As the answer, give a copy of each line below that includes the word "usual".

DATA FOR THE TASK below:

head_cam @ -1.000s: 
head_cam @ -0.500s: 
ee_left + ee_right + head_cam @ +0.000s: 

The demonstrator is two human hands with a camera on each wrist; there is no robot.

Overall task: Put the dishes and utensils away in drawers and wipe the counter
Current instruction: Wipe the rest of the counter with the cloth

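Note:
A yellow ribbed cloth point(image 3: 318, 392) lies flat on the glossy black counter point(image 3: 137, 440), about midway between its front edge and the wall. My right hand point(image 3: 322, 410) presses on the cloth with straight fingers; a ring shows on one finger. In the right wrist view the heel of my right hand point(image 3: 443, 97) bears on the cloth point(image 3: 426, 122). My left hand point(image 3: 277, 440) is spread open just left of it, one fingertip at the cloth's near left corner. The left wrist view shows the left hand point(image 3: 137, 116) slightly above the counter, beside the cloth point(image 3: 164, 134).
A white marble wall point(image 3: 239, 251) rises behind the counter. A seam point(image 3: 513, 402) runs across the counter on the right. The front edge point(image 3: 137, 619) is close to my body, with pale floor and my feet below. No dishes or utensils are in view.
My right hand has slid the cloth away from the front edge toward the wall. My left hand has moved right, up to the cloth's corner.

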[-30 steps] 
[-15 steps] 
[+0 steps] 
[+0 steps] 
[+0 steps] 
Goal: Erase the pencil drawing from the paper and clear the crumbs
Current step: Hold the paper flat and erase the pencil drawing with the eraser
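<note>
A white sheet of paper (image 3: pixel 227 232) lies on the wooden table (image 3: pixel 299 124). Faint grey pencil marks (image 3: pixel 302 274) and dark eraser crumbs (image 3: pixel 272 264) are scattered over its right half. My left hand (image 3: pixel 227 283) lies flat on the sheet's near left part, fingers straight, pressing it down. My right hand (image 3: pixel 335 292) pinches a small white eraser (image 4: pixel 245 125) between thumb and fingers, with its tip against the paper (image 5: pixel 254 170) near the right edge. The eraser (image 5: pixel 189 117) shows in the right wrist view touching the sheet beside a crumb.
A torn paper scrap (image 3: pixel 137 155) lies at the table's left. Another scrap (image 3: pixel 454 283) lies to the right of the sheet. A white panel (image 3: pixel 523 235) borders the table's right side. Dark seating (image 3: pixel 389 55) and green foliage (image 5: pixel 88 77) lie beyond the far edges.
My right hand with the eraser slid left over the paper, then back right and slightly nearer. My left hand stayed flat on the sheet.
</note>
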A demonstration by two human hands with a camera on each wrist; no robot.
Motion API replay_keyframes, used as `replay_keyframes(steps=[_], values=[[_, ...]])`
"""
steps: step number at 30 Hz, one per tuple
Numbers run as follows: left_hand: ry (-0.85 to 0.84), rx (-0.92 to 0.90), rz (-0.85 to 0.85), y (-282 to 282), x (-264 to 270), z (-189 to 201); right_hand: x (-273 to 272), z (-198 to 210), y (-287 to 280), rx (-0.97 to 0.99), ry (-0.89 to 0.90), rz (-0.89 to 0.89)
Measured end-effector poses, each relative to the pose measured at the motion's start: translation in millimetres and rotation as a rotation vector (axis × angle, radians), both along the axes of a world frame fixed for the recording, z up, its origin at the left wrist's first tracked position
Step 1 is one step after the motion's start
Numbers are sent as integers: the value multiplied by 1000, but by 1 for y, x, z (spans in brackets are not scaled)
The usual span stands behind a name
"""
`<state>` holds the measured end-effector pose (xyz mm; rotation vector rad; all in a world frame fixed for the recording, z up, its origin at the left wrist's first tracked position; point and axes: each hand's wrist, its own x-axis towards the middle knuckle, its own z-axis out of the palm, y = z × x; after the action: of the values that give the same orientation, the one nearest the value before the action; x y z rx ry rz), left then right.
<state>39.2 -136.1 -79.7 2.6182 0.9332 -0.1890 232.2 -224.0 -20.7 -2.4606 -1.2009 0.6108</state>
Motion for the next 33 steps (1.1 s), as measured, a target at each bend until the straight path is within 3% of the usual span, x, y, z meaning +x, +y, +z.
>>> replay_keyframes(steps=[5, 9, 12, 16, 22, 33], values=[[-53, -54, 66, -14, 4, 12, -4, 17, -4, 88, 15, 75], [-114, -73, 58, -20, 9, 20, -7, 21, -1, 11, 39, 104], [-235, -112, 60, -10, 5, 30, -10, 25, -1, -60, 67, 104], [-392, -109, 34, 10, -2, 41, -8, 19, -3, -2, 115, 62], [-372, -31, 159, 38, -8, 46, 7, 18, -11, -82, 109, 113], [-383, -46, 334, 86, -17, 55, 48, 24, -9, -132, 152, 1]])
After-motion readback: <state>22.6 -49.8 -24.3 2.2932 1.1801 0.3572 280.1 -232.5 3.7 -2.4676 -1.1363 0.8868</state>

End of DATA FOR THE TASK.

RESPONSE BELOW>
The usual span stands behind a name
Motion for the next 33 steps (1.1 s), as measured, a target at each bend until the straight path is within 3% of the usual span, x, y, z meaning +x, +y, +z.

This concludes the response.